The task:
Start with the first line of the material. Repeat each line exactly through the one that contains "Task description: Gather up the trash".

---------- Data provided

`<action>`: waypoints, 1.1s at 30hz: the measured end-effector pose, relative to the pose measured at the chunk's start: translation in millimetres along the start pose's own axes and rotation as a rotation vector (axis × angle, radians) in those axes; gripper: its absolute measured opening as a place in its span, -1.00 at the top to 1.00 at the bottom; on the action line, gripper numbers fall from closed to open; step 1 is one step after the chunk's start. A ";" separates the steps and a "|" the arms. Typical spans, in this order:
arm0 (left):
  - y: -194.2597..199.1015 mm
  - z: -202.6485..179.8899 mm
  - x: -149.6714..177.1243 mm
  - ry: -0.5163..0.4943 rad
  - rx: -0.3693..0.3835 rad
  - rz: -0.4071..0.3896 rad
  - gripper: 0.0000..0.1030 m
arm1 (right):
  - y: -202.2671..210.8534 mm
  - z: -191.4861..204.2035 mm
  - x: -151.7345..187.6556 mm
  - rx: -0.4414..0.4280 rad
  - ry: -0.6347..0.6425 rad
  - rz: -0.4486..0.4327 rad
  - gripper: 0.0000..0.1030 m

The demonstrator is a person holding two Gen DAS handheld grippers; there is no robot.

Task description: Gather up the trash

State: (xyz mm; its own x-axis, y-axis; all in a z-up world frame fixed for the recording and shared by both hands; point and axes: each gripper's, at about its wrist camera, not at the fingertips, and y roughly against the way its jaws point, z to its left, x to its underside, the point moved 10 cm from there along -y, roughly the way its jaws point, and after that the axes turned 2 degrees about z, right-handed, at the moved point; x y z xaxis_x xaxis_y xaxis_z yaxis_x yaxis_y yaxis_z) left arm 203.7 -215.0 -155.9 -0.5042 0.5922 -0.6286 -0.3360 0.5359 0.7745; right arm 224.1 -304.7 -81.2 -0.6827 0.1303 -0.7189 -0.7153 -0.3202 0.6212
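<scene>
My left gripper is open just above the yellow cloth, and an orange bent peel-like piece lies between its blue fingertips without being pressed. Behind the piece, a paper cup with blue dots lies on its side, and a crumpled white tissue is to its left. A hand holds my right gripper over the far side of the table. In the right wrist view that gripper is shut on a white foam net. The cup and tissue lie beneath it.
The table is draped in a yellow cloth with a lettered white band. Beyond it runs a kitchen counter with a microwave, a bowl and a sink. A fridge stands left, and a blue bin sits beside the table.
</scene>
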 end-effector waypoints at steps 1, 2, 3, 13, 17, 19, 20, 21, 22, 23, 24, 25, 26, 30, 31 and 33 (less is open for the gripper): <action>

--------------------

Answer for this exercise:
`<action>`: waypoints, 1.1s at 30hz: the measured end-effector pose, relative to the pose measured at the chunk's start: translation in millimetres along the start pose's own axes and rotation as a rotation vector (axis × angle, radians) in those axes; gripper: its absolute measured opening as a place in its span, -1.00 at the top to 1.00 at the bottom; on the action line, gripper numbers fall from closed to open; step 1 is one step after the chunk's start. A ";" separates the steps and a "|" the arms. Typical spans, in this order:
arm0 (left):
  - y: -194.2597..199.1015 mm
  - z: -202.6485..179.8899 mm
  - x: -149.6714..177.1243 mm
  - ry: -0.5163..0.4943 rad
  - rx: -0.3693..0.3835 rad
  - rz: -0.4071..0.3896 rad
  - gripper: 0.0000..0.1030 m
arm1 (right):
  - y: -202.2671..210.8534 mm
  - z: -191.4861..204.2035 mm
  - x: -151.7345..187.6556 mm
  - rx: -0.4414..0.4280 rad
  - ry: -0.6347..0.6425 rad
  - rz: -0.4486..0.4327 rad
  - gripper: 0.0000..0.1030 m

The demonstrator is a person holding two Gen DAS handheld grippers; there is no robot.

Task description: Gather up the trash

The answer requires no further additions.